The Government Antigua and Barbuda is crossing its fingers and hoping for a reasonable outcome as a team from the twin island will head to Barbados next week to commence negotiations surrounding the sale of LIAT shares.
The local team responsible for spearheading negotiations with the Barbadian government will depart the island on Monday for the first round of talks.
The Chief of Staff in the Office of the Prime Minister, Lionel “Max” Hurst, made the announcement yesterday during the post-Cabinet press briefing.

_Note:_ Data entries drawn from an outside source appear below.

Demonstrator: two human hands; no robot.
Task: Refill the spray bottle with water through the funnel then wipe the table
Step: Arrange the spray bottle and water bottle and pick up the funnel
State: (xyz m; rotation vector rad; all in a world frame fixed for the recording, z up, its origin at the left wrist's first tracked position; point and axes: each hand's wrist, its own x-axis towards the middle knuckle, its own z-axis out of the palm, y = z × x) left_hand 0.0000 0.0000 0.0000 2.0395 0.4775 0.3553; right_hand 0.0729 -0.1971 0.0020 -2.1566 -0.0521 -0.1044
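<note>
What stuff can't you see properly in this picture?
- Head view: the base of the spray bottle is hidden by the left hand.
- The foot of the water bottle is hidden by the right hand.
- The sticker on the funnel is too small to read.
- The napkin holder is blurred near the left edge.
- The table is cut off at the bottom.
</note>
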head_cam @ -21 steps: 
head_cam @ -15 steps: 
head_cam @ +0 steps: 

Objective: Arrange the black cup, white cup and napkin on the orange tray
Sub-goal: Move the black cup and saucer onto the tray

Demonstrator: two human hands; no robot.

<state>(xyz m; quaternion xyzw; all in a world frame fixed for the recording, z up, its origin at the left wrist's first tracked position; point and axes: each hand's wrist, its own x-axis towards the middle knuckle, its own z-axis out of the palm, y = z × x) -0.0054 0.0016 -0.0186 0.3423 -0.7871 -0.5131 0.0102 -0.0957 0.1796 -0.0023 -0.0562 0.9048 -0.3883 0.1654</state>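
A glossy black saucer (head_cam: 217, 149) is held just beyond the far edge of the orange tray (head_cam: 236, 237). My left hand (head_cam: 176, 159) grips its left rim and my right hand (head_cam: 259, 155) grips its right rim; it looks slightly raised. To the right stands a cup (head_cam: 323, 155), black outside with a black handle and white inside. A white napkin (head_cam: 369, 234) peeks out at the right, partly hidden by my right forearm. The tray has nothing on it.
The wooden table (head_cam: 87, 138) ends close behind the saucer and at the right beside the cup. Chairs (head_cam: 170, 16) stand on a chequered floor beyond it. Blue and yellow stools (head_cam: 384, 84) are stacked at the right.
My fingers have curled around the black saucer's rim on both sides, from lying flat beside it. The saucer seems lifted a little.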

“We will want to point to that the Antigua and Barbuda team responsible for negotiating with the Barbados team on the sale of certain shares owned by Barbados in the LIAT airline that that team will set off for a meeting in Bridgetown on Monday July 1,” he said.
The news from the Cabinet of Antigua and Barbuda came days after Barbados’ Attorney General Dale Marshall announced that the negotiations had not begun.

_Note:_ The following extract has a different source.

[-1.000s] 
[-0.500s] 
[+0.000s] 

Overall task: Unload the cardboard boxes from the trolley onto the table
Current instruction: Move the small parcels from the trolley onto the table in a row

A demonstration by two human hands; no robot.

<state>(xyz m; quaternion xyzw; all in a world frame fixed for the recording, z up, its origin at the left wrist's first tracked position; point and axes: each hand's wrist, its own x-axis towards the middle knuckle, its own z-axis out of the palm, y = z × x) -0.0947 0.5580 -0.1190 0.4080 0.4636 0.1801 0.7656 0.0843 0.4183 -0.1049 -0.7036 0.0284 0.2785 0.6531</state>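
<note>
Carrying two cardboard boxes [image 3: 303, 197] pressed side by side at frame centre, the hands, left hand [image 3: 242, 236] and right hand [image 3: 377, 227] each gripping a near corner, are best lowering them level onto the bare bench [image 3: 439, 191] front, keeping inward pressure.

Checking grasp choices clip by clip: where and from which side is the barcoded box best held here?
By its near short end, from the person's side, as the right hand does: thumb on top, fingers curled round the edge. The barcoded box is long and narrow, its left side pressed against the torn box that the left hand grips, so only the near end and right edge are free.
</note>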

Marshall said he was hopeful he would be able to meet with authorities from Antigua and Barbuda before the start of next month’s 40th Regular Meeting of the Conference of Heads of Government to be held in St. Lucia.
The local government has agreed to take over the liabilities incurred by Barbados in the LIAT re-fleeting exercise, and to keep LIAT flying rather than participate in any collapsing of the airline.

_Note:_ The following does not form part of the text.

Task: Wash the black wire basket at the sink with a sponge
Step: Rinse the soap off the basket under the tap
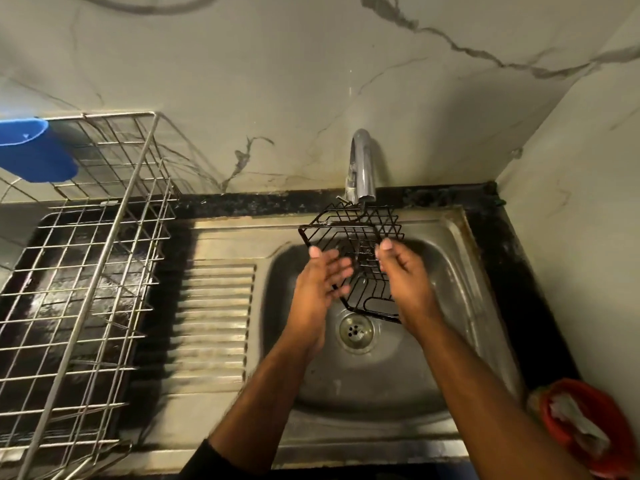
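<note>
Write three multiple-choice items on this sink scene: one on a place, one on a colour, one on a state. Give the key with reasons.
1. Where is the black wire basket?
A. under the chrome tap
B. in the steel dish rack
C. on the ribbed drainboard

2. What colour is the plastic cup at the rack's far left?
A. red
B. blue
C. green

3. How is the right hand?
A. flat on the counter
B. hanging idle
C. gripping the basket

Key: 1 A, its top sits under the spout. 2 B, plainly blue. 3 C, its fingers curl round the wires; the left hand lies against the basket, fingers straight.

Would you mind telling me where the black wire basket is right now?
In the head view, the black wire basket is over the sink bowl, under the tap, between the left hand and right hand.
</note>
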Demonstrator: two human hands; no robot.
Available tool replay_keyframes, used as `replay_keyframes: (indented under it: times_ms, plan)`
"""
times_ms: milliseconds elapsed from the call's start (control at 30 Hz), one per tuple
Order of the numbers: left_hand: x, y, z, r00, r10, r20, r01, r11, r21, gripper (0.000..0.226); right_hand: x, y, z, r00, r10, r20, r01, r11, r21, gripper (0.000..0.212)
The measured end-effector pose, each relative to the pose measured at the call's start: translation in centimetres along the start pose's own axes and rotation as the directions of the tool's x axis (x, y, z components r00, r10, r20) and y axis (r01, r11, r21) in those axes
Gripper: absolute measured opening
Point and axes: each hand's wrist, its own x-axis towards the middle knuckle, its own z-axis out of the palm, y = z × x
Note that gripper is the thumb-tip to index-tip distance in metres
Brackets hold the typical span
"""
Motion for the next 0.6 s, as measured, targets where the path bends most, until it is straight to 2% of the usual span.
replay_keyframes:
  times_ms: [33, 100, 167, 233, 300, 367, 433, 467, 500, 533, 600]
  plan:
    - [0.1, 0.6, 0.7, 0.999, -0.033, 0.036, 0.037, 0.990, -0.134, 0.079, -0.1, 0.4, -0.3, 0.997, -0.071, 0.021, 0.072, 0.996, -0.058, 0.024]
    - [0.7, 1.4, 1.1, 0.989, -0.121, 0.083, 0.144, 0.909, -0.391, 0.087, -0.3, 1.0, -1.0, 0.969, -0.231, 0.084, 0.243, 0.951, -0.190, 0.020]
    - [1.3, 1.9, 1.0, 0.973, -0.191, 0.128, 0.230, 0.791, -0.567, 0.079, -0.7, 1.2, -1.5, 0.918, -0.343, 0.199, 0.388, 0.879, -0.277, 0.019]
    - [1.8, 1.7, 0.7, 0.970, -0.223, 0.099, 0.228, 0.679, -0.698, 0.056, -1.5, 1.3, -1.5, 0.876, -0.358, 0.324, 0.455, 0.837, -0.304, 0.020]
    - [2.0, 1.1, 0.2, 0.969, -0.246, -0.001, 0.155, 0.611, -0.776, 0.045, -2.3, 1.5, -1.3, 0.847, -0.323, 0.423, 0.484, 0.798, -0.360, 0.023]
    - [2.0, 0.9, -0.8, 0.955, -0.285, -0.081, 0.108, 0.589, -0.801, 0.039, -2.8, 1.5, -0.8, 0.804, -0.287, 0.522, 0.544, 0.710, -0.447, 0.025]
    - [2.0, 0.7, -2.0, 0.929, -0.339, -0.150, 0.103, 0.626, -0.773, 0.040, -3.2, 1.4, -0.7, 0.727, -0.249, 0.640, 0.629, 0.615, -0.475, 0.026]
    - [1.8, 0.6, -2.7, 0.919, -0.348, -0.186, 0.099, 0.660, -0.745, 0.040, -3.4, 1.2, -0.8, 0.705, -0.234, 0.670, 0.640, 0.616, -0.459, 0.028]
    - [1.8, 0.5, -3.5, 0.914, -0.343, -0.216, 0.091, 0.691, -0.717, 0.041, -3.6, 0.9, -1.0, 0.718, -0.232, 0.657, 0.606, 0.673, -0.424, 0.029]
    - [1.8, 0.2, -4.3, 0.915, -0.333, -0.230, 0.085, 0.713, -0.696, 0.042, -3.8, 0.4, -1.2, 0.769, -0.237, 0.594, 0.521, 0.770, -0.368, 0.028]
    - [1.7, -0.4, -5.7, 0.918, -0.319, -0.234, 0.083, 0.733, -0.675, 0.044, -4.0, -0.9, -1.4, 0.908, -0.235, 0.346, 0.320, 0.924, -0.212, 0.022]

“A culmination of that negotiating exercise is expected to be that Antigua and Barbuda will come away with a majority of the shares of LIAT but Antigua and Barbuda is not interested only in owning shares. We are interested in ensuring that LIAT continues to fly, that the airline expands rather than is collapsed or is reduced in size and that it takes on a far greater role, not only in regional but in extra-regional travel and that is because it has to explore new markets if it is to grow,” Hurst said.
In exchange for that responsibility, Antigua and Barbuda would acquire partial ownership of the shares which Barbados currently owns.
The government said that Barbados is a 47 percent owner of LIAT’s common shares while Antigua and Barbuda own 34 per cent of the same.
Following the purchase, Antigua will become the major shareholder in the regional carrier.